All major CIS-based billet exporters have increased their offers further this week or have been staying away from active offering, watching the rising market trend. Stronger scrap prices together with no urgent need for most producers to sell have supported the uptrend of ex-CIS billet prices.
Overall trading activity has not been strong recently. A contract for 20,000 mt of ex-CIS billet has been concluded at $525/mt CFR to Tunisia, which corresponds to around $500/mt FOB. Some traders have also been ready to buy ex-CIS billet at $500/mt FOB, sources have said, but the mills have been reluctant to give this price level.
Turkish buyers have been more cautious in inquiries for imported billet and no new bookings have been confirmed. As SteelOrbis reported earlier, the latest deal was rumored at $515-516/mt CFR or $500/mt FOB Black Sea, but this has not received final confirmation.

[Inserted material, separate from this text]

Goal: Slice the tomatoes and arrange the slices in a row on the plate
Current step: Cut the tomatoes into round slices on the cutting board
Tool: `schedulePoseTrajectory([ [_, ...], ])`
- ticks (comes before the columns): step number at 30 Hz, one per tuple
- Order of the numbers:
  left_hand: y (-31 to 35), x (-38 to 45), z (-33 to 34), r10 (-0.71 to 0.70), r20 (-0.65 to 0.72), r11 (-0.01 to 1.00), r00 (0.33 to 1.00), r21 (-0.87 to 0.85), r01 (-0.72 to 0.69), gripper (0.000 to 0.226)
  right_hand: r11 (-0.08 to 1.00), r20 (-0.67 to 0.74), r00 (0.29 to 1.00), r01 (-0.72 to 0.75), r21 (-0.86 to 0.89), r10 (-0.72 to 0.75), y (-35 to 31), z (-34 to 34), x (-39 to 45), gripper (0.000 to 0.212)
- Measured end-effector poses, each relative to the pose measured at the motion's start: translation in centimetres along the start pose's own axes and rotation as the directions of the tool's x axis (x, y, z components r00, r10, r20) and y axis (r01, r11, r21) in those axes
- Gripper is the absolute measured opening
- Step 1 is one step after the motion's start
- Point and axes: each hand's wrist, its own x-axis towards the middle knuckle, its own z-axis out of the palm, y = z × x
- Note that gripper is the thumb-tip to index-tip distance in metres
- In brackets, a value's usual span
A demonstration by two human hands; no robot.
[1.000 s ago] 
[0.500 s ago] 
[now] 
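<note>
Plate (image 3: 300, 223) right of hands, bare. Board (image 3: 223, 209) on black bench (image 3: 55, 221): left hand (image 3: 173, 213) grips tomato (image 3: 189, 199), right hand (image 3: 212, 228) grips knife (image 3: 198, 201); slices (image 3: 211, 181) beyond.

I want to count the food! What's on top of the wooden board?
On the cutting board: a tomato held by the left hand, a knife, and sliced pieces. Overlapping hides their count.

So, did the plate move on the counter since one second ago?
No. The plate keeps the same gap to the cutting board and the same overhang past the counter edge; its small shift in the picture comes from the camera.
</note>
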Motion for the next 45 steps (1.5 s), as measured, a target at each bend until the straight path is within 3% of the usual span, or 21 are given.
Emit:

Most offers from CIS-based mills have been at $510/mt FOB and above recently, up from $495-510/mt FOB reported earlier this week. “Scrap moves up, so no one will go down from $510/mt FOB,” a trader stated, sharing his opinion. “We are still watching the market,” one producer said.

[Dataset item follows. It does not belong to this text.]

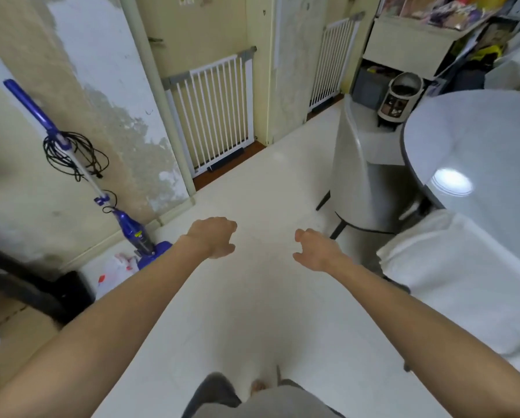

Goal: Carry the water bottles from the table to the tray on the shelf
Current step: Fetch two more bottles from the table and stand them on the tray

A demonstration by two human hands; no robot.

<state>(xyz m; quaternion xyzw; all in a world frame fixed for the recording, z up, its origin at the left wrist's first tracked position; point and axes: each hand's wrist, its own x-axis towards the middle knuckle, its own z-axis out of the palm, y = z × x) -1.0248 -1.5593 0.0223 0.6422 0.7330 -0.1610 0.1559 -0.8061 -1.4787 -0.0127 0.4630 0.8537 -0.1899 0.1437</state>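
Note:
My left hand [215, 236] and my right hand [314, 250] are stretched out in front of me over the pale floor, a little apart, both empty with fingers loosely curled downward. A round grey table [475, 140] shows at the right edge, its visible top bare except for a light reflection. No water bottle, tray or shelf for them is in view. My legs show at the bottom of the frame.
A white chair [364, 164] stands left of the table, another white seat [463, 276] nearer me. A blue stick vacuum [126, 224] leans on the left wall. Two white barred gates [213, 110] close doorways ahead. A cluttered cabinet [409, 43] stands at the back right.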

One of Russian mills has said that sentiment may remain positive for the whole of December, if the raw material market, scrap in particular, keeps giving support.
The SteelOrbis reference price for ex-CIS billet from the Black Sea region has improved by a further slight margin to $500/mt FOB, up by $5/mt today, December 4.
In the Far East, the uptrend has also continued, a steel producer in Russia’s Far East region has managed to sell billet to the Philippines at $510/mt CFR first and at $515-520/mt CFR later this week. Last week, the tradable price level was $490-500/mt CFR Southeast Asia. Producers from the Black Sea region are not interested in sales to Asia at the current price level.